SUPPLIED INFORMATION:
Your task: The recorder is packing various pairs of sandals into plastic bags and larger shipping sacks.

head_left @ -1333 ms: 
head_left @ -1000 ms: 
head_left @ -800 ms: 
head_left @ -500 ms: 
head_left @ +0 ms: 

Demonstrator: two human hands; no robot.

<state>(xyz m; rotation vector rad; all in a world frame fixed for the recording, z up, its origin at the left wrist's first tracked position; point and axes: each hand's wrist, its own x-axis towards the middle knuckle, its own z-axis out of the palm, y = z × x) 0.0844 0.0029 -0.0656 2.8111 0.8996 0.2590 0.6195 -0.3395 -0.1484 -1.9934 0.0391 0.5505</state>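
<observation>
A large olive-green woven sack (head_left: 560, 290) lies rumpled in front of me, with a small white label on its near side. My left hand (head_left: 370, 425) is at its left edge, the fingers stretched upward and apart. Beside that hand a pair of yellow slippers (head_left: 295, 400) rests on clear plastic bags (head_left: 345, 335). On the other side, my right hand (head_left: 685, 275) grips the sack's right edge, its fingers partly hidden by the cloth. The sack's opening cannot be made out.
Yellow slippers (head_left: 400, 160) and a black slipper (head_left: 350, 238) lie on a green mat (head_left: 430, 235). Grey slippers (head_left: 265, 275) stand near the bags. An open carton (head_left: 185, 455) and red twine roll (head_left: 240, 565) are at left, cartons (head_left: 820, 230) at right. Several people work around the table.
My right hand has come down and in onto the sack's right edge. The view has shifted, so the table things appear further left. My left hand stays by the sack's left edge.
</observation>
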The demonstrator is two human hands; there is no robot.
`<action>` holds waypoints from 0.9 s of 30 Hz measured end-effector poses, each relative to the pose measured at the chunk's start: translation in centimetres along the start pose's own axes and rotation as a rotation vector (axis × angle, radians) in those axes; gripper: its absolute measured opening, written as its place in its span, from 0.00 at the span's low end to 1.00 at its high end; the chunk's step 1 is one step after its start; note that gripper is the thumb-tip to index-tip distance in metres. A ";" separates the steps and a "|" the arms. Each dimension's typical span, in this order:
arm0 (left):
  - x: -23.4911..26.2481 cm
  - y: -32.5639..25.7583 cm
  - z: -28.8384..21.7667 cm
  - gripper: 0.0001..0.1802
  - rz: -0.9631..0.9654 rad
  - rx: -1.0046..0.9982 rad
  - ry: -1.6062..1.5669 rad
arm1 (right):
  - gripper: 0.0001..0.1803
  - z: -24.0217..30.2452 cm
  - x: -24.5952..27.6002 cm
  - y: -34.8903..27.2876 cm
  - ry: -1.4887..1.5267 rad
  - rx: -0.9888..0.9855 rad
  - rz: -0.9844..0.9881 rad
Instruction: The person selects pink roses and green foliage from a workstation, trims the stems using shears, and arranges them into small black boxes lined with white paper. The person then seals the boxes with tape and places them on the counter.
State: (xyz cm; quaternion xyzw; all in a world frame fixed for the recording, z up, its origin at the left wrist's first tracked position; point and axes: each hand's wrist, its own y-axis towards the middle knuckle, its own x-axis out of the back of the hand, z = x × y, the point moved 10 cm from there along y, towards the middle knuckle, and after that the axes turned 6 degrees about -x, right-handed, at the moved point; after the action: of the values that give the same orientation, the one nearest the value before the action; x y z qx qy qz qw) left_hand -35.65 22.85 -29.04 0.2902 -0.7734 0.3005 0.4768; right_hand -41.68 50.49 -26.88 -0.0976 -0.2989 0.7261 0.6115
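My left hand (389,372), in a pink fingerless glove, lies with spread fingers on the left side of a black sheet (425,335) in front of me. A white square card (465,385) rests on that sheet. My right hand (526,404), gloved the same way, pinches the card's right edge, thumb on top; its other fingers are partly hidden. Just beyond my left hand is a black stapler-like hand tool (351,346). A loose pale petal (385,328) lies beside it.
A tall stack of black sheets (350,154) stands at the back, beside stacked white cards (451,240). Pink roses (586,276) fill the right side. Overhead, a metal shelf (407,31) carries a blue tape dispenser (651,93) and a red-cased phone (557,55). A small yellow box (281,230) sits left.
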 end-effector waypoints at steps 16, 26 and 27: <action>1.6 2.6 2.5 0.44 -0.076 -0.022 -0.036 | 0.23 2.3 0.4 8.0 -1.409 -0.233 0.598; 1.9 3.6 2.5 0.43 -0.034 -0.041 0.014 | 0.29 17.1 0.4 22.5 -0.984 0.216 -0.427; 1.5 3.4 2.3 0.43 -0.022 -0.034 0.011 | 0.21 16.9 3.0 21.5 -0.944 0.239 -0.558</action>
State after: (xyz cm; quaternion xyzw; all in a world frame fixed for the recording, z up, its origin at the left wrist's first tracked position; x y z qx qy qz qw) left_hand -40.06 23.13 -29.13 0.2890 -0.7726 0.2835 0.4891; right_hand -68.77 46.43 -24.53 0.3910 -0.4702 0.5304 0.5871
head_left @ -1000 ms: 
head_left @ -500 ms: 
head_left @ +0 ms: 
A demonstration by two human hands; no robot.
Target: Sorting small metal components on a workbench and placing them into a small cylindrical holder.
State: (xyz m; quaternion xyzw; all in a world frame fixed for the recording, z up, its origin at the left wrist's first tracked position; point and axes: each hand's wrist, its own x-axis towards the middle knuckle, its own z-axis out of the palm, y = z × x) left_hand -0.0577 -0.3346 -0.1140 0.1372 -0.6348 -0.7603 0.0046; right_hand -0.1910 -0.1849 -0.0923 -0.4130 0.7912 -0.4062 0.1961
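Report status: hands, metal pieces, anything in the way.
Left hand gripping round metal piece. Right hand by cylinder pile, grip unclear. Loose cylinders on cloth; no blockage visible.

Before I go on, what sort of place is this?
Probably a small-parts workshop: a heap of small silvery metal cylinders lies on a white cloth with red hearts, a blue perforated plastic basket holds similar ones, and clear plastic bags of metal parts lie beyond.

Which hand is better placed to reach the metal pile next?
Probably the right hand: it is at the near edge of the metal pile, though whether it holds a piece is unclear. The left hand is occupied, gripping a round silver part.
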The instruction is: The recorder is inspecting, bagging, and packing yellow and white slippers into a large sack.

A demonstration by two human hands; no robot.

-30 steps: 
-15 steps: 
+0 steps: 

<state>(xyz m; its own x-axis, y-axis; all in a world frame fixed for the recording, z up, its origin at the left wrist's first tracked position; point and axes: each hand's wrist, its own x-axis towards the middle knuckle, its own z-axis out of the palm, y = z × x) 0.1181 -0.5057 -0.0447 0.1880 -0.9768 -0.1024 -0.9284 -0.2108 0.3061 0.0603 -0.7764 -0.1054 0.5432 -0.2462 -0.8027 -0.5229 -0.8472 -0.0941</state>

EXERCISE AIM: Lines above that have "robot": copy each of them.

ANSWER TO THE EXERCISE:
Demonstrator: two human hands; no robot.
The demonstrator is two human hands; there is no robot.
A demonstration by two human hands; no robot.
A demonstration by two human hands; no robot.

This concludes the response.